I just managed to get a hold of the pictures from the fieldvisit I went on last week and thought I'd share them with you.


When we arrived we were met by the whole village and the women danced and singed to welcome us! Very nice and typically African.




This woman lost 12 of her 13 children in the genocide and barely survived herself. You can actually see the pain and hardship she has been through in her face. She now lives in the reconciliation village with her only surviving child.




Some boys were playing football. This goes to show that children are the same everywhere, no matter under which conditions they live. Playing is what they live for! These kids are too poor to have a football but they make due with a ball made out of... eh what is that exactly? (Normally it's made out of banana leaves)


You are met by this stare almost everywhere you go and it's a very illustrative example of what is lacking in the Rwandan society, trust - interperonal trust.

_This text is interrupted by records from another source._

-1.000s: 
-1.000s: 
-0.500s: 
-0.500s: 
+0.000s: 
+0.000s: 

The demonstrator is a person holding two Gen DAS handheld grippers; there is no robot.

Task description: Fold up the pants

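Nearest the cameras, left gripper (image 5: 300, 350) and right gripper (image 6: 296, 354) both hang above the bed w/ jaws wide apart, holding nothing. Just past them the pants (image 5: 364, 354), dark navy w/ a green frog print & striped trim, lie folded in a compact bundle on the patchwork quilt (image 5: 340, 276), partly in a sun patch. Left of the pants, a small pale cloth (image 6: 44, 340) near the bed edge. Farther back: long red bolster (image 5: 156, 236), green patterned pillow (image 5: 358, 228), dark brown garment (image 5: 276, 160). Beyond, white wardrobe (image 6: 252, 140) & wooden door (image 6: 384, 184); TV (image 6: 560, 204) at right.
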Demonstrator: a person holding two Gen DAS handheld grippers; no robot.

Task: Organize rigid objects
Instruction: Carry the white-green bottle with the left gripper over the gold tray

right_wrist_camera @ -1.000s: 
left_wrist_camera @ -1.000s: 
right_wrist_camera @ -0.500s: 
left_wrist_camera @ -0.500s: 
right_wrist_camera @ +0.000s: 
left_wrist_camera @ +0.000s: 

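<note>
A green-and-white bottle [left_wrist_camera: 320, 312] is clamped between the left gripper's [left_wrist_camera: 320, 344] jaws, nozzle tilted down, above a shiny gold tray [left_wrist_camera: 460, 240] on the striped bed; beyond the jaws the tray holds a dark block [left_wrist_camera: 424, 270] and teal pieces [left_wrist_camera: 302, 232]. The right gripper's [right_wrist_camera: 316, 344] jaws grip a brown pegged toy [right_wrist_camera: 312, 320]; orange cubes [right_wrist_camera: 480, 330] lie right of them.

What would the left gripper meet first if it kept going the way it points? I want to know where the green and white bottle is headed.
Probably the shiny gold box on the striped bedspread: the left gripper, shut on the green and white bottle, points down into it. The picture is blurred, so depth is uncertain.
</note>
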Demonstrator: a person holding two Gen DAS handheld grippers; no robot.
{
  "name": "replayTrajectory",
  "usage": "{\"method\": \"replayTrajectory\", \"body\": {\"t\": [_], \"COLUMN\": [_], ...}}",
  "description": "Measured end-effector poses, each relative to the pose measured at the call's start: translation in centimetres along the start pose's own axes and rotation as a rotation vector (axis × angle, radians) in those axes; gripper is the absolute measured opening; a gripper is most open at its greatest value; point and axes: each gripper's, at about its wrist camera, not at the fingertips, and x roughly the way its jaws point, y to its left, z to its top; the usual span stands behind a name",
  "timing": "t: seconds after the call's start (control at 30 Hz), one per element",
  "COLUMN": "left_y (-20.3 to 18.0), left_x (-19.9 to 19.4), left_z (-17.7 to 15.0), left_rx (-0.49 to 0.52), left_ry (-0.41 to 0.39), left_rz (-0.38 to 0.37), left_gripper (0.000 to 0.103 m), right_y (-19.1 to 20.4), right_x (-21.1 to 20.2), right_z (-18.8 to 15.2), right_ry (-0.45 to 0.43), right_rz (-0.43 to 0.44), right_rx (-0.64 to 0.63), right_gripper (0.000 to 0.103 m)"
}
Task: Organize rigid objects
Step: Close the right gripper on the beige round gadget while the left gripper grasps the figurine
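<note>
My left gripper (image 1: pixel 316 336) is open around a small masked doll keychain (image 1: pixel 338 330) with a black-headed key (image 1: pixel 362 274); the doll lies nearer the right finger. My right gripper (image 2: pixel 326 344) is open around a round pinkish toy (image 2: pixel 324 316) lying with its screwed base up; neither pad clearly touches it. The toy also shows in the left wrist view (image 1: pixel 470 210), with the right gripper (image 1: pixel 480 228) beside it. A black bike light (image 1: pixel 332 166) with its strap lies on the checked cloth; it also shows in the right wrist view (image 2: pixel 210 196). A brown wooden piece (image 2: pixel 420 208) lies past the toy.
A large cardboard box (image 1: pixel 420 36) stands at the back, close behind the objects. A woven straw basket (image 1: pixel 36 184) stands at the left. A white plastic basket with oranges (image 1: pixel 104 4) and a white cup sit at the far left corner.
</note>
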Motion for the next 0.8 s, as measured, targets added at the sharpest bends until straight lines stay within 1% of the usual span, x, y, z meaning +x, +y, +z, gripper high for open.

To me this look expresses distrust and suspicion. However, as soon as you start interacting with people it disappears.


This is what all the houses in the village looked like. The government have decided on a common standard that all the houses have to meet, with the result that they all now look basically the same. ALL the 137 houses in the village looked the same and were the same size. Notice also the color of the soil. It's all black vulcanic rock in this area. The soil is very fertile and this part of the country is the most productive but at the same time also the most densly populated, more than 1000 people per square km!!!



Inside the newly built and not yet completed trauma centre. Here we had to listen yet again to the compulsary and neverending speeches. And after that, we had to stand in a circle and pray of course. That's just a normal day in Rwanda...


The local police really wanted to show us the weapons they'd confiscated. A hand grenade anyone? This is not exactly what I call safe storage. They could easily expload for any number of reasons because of the rust and bad shape their in.